*** DATA FOR THIS TASK Section Begins ***

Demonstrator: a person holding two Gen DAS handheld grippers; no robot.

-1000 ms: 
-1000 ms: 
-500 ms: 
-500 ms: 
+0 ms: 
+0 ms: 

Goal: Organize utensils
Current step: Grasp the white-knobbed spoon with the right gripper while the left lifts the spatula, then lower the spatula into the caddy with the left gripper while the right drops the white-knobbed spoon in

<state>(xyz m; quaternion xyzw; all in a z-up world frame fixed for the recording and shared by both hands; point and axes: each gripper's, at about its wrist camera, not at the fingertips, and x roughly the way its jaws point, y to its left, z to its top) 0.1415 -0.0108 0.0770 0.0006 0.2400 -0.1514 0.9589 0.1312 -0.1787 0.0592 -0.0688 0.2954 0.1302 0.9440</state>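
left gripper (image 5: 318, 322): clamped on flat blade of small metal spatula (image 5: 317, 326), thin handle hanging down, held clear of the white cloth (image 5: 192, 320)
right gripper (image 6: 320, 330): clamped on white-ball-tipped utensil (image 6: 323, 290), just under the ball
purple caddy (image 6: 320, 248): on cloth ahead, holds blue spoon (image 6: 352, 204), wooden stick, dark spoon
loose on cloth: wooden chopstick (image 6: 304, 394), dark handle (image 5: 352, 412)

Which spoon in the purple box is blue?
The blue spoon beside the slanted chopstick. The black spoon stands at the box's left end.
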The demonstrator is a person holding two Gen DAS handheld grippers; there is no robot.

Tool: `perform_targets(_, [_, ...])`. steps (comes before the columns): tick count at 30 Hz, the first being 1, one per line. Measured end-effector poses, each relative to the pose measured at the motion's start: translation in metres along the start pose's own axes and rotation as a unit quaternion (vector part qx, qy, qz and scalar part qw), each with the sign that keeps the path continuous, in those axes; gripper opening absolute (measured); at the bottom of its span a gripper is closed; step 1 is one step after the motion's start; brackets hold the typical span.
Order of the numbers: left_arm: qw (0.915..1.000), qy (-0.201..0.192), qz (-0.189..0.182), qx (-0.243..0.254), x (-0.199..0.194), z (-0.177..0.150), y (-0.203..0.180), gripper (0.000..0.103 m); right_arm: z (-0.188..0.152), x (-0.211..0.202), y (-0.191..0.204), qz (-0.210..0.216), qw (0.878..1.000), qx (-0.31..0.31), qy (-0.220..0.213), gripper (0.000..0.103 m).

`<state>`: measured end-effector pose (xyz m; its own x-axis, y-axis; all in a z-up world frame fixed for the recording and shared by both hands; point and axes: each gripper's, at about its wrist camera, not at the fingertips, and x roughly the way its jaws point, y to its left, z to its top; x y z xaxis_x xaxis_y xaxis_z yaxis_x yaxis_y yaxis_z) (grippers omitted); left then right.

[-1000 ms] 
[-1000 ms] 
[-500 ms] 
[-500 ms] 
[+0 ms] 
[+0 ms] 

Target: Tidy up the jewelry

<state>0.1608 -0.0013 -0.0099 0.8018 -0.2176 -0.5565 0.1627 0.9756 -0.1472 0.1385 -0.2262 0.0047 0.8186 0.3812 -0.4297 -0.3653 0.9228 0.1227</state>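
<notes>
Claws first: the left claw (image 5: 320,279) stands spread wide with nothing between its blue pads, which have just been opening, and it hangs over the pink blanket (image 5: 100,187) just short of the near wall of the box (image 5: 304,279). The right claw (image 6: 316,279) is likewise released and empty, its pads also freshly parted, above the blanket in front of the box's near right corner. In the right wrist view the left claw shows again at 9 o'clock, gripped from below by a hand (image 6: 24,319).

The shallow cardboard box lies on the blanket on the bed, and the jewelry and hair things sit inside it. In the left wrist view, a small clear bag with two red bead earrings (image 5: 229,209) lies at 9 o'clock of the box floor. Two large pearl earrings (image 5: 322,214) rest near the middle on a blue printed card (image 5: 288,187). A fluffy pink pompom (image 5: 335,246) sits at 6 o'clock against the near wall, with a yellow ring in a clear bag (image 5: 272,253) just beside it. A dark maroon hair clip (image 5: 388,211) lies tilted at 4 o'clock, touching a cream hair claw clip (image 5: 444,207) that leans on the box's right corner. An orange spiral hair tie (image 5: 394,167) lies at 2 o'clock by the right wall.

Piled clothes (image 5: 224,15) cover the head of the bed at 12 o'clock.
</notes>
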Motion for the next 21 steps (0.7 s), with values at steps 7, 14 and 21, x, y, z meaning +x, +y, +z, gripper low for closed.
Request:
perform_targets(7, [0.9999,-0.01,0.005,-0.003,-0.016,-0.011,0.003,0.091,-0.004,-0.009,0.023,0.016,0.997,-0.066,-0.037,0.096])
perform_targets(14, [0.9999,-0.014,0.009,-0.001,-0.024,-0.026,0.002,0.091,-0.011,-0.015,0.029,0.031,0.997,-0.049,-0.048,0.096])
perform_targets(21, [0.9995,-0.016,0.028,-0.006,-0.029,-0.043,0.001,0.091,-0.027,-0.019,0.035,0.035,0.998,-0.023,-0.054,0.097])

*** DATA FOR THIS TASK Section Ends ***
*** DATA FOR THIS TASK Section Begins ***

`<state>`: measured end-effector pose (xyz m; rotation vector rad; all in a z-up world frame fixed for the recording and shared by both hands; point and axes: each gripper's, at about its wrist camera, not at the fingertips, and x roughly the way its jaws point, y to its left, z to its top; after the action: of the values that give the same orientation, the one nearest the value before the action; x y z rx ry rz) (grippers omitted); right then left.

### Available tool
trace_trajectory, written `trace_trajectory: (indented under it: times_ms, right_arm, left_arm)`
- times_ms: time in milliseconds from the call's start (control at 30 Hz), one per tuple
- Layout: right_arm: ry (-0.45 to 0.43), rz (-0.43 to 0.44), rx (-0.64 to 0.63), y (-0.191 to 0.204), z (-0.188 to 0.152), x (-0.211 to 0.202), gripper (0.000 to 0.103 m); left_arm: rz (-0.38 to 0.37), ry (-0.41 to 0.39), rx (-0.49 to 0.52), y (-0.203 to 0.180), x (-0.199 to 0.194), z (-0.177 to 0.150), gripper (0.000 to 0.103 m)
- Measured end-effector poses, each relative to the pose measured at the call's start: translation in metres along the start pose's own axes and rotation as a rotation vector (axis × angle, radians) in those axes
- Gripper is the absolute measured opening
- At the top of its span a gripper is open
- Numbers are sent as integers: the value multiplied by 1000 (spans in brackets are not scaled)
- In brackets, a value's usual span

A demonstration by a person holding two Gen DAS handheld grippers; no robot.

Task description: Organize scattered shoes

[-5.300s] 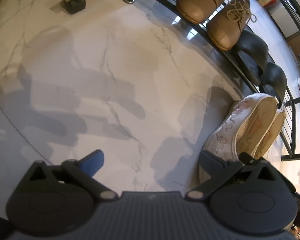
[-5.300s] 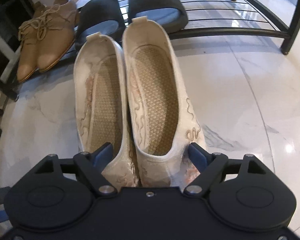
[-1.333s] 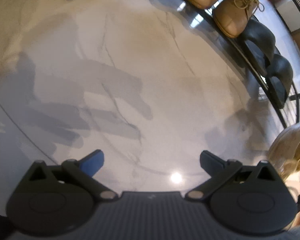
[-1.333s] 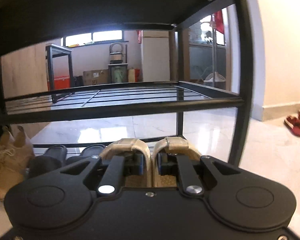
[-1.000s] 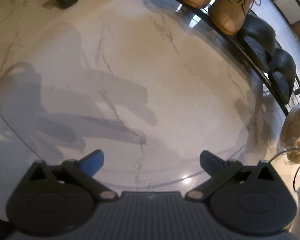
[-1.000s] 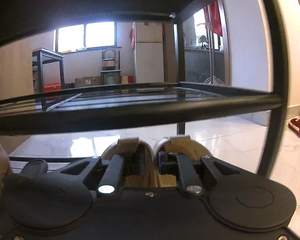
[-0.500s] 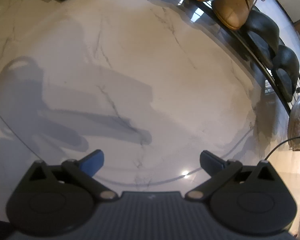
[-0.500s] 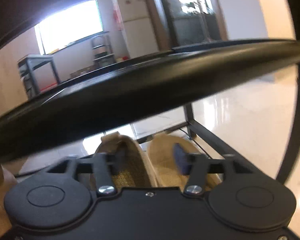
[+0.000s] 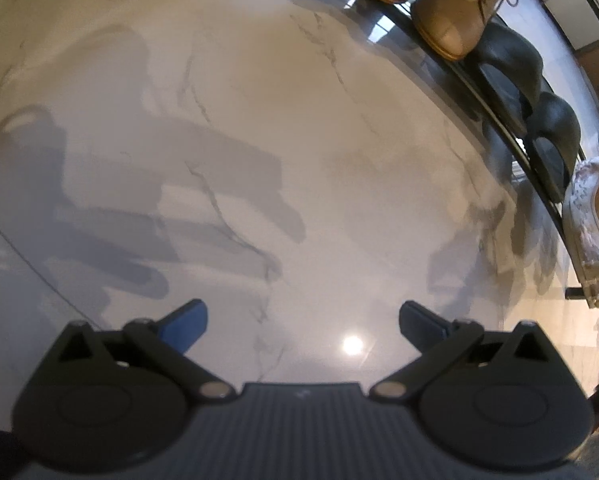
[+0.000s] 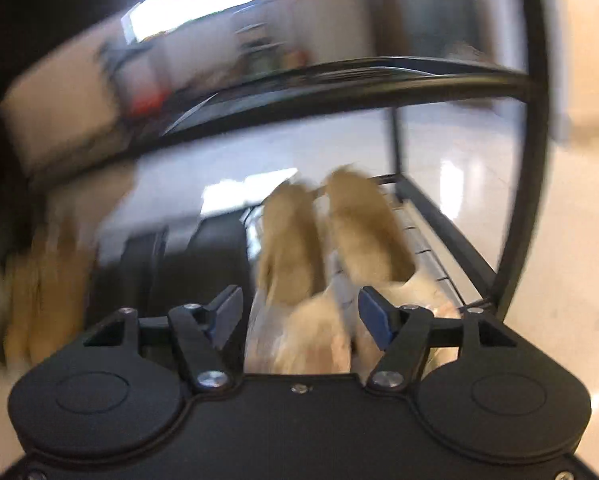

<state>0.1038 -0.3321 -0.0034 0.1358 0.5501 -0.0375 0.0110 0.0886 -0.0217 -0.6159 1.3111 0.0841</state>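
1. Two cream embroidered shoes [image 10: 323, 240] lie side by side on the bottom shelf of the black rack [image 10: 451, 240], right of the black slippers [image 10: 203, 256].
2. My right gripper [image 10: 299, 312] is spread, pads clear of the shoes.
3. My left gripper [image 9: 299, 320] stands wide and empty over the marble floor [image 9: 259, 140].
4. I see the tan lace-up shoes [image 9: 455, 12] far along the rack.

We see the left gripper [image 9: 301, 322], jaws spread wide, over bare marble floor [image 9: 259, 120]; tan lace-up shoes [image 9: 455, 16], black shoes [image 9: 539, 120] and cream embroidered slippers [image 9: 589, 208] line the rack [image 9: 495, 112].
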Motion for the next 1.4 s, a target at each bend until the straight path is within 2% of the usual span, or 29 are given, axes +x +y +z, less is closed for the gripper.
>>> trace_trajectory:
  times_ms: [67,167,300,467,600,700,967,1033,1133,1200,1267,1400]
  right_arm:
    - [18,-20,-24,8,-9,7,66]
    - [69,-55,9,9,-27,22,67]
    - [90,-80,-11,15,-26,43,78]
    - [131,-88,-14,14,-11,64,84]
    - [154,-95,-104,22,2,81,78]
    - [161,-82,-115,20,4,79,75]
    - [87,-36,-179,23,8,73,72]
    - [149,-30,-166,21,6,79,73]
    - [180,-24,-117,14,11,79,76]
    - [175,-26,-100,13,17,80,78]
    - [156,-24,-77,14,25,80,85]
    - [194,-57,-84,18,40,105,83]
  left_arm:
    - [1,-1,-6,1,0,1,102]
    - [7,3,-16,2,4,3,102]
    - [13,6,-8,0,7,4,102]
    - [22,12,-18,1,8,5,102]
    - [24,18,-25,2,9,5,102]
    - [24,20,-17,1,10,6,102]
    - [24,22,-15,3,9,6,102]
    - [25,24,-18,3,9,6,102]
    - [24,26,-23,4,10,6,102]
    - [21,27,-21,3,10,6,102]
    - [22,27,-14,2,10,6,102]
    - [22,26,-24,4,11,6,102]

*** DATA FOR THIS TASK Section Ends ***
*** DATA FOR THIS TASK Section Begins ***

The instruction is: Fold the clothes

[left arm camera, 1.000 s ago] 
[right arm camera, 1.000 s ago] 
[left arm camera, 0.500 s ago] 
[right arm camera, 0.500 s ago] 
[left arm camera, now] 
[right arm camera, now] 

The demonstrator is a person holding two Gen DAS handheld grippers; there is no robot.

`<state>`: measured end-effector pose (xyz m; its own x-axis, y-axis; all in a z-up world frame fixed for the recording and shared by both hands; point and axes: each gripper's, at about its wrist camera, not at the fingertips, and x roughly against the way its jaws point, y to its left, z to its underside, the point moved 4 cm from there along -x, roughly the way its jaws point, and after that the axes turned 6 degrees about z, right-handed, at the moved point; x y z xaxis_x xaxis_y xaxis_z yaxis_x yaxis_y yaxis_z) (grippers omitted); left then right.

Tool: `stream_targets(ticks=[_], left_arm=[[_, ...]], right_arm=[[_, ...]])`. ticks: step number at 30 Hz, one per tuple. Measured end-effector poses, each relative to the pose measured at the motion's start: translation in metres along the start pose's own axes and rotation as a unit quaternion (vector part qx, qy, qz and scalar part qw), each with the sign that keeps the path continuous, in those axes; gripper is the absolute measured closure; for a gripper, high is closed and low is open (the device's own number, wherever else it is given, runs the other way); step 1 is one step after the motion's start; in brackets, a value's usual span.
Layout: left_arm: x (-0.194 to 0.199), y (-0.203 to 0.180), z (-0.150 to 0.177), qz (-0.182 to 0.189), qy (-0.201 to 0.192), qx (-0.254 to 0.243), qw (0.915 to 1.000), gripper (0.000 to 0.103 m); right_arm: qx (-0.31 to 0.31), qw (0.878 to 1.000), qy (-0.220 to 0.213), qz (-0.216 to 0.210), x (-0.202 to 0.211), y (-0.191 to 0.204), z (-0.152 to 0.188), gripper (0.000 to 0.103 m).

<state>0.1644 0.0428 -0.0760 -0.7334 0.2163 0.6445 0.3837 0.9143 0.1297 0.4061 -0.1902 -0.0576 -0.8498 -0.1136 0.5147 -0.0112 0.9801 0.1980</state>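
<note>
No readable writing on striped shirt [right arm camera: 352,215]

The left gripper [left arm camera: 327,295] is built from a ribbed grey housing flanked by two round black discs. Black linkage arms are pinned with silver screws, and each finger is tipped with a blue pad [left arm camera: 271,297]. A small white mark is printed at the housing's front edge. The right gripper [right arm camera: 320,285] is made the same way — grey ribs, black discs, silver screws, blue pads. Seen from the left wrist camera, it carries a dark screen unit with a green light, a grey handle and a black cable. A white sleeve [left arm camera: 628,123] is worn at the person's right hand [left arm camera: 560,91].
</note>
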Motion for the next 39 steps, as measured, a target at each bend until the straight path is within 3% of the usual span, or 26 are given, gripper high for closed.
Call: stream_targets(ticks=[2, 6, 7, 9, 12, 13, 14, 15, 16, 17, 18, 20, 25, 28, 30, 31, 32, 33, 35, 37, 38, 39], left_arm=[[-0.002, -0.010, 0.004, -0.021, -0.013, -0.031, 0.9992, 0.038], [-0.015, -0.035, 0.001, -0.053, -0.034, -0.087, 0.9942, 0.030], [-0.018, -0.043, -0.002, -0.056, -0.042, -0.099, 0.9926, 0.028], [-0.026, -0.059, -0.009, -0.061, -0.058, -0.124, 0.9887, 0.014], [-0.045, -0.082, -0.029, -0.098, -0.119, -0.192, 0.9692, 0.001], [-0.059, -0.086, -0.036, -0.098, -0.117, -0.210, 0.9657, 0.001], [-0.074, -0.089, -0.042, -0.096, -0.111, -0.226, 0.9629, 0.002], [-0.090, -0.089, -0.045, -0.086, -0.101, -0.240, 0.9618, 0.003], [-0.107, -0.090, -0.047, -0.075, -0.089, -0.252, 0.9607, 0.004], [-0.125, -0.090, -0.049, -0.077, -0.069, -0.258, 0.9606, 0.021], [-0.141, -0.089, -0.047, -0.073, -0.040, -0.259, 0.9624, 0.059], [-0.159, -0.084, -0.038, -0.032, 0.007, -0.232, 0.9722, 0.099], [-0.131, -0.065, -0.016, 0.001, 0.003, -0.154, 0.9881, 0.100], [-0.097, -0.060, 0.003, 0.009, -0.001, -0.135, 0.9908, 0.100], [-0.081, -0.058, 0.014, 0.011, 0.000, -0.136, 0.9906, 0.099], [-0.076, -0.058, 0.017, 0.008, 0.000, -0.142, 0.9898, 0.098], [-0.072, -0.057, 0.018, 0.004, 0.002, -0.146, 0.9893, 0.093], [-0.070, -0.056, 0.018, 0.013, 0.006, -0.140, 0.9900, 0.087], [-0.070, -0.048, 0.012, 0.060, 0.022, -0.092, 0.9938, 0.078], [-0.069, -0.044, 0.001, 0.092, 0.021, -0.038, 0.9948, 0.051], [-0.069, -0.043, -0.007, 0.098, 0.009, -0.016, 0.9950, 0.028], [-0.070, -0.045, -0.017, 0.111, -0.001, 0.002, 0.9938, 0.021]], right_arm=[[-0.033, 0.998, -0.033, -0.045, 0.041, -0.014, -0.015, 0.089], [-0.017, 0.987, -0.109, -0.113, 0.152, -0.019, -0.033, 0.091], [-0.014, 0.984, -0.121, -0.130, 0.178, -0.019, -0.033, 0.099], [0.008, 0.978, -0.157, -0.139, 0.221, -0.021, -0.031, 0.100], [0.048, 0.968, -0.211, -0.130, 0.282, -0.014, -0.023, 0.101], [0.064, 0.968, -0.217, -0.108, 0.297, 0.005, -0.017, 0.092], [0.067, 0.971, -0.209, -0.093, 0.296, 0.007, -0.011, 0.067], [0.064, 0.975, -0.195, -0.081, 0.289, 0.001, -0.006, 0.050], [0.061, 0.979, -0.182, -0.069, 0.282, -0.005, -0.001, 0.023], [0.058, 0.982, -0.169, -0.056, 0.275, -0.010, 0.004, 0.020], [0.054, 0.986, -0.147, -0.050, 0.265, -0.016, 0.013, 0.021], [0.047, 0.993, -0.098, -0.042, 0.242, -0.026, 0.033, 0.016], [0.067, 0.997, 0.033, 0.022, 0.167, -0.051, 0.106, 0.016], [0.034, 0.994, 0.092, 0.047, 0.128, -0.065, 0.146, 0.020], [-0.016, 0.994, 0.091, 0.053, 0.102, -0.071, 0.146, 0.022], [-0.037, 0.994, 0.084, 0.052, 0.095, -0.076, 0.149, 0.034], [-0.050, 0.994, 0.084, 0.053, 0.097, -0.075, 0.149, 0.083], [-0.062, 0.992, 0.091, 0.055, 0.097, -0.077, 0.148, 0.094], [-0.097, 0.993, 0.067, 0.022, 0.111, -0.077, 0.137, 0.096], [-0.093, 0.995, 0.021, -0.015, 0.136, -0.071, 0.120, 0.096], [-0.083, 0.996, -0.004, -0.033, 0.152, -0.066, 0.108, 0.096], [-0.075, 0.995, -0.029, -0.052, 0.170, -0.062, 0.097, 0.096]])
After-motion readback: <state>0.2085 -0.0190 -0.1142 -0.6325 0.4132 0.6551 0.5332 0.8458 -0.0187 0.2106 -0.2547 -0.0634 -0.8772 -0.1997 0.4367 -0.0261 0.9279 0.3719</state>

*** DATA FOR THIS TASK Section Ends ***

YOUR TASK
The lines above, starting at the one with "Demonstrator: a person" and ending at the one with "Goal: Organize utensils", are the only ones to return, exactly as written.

ANSWER SECTION
Demonstrator: a person holding two Gen DAS handheld grippers; no robot.

-1000 ms: 
-1000 ms: 
-500 ms: 
-500 ms: 
+0 ms: 
+0 ms: 

Goal: Organize utensils

The output is finished.